§ What you are asked to do: Your reply should be the full listing, copied exactly.
= Beginning of Section =
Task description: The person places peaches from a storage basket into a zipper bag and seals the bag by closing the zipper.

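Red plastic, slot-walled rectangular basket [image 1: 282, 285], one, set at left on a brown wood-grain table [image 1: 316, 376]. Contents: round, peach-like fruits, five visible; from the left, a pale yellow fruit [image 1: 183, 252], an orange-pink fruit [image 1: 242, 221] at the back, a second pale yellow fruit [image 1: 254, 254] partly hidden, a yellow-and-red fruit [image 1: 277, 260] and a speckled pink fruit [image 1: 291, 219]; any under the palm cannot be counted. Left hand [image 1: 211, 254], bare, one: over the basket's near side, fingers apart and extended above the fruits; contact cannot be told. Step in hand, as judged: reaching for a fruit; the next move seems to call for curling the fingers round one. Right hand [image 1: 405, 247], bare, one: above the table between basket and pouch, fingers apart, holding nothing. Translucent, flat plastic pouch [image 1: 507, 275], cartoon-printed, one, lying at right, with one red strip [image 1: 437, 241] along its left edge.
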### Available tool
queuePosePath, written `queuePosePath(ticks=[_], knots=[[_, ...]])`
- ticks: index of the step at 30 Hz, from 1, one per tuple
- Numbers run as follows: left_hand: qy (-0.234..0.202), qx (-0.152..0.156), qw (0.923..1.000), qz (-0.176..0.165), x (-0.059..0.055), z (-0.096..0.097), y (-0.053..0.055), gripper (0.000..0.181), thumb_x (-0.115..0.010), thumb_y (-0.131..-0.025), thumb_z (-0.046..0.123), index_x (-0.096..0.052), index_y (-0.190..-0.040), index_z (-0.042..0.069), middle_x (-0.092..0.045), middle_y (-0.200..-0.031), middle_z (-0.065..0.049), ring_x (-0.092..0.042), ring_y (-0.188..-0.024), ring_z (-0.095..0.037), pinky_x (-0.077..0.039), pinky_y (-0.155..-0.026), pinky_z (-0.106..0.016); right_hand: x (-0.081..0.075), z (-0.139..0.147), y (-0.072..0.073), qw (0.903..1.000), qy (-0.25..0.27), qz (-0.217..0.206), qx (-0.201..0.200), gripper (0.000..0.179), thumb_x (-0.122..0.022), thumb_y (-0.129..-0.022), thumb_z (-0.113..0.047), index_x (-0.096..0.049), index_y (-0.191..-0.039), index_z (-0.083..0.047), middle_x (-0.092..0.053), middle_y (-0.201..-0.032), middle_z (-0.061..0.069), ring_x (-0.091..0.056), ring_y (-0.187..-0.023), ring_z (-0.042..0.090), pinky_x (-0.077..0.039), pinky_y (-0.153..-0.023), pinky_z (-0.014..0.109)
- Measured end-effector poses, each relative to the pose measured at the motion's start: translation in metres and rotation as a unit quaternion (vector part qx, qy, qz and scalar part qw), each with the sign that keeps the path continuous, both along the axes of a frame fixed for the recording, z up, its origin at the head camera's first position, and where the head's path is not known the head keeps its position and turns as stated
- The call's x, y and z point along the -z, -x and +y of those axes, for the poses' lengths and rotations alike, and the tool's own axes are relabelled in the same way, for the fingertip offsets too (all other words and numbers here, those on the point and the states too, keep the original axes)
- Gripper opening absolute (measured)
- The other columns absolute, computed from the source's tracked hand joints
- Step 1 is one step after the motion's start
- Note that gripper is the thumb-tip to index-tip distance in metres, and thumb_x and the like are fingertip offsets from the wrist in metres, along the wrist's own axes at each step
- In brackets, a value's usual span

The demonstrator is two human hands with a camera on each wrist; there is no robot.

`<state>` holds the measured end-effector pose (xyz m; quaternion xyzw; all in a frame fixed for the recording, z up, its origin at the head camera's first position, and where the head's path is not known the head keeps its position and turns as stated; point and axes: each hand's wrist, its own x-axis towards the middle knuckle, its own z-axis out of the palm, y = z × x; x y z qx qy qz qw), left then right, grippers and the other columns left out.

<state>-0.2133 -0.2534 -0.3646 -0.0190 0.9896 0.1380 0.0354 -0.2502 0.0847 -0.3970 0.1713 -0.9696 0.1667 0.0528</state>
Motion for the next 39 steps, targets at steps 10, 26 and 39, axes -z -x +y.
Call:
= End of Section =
§ Answer box:
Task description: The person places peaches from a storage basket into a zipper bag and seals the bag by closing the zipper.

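Red plastic, slot-walled rectangular basket [image 1: 282, 285], one, set at left on a brown wood-grain table [image 1: 316, 376]. Contents: round, peach-like fruits, five visible; from the left, a pale yellow fruit [image 1: 183, 252], an orange-pink fruit [image 1: 242, 221] at the back, a second pale yellow fruit [image 1: 254, 254] partly hidden, a yellow-and-red fruit [image 1: 277, 260] and a speckled pink fruit [image 1: 291, 219]; any under the palm cannot be counted. Left hand [image 1: 211, 254], bare, one: over the basket's near side, fingers apart and extended above the fruits; contact cannot be told. Step in hand, as judged: reaching for a fruit; the next move seems to call for curling the fingers round one. Right hand [image 1: 405, 247], bare, one: above the table between basket and pouch, fingers apart, holding nothing. Translucent, flat plastic pouch [image 1: 507, 275], cartoon-printed, one, lying at right, with one red strip [image 1: 437, 241] along its left edge.
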### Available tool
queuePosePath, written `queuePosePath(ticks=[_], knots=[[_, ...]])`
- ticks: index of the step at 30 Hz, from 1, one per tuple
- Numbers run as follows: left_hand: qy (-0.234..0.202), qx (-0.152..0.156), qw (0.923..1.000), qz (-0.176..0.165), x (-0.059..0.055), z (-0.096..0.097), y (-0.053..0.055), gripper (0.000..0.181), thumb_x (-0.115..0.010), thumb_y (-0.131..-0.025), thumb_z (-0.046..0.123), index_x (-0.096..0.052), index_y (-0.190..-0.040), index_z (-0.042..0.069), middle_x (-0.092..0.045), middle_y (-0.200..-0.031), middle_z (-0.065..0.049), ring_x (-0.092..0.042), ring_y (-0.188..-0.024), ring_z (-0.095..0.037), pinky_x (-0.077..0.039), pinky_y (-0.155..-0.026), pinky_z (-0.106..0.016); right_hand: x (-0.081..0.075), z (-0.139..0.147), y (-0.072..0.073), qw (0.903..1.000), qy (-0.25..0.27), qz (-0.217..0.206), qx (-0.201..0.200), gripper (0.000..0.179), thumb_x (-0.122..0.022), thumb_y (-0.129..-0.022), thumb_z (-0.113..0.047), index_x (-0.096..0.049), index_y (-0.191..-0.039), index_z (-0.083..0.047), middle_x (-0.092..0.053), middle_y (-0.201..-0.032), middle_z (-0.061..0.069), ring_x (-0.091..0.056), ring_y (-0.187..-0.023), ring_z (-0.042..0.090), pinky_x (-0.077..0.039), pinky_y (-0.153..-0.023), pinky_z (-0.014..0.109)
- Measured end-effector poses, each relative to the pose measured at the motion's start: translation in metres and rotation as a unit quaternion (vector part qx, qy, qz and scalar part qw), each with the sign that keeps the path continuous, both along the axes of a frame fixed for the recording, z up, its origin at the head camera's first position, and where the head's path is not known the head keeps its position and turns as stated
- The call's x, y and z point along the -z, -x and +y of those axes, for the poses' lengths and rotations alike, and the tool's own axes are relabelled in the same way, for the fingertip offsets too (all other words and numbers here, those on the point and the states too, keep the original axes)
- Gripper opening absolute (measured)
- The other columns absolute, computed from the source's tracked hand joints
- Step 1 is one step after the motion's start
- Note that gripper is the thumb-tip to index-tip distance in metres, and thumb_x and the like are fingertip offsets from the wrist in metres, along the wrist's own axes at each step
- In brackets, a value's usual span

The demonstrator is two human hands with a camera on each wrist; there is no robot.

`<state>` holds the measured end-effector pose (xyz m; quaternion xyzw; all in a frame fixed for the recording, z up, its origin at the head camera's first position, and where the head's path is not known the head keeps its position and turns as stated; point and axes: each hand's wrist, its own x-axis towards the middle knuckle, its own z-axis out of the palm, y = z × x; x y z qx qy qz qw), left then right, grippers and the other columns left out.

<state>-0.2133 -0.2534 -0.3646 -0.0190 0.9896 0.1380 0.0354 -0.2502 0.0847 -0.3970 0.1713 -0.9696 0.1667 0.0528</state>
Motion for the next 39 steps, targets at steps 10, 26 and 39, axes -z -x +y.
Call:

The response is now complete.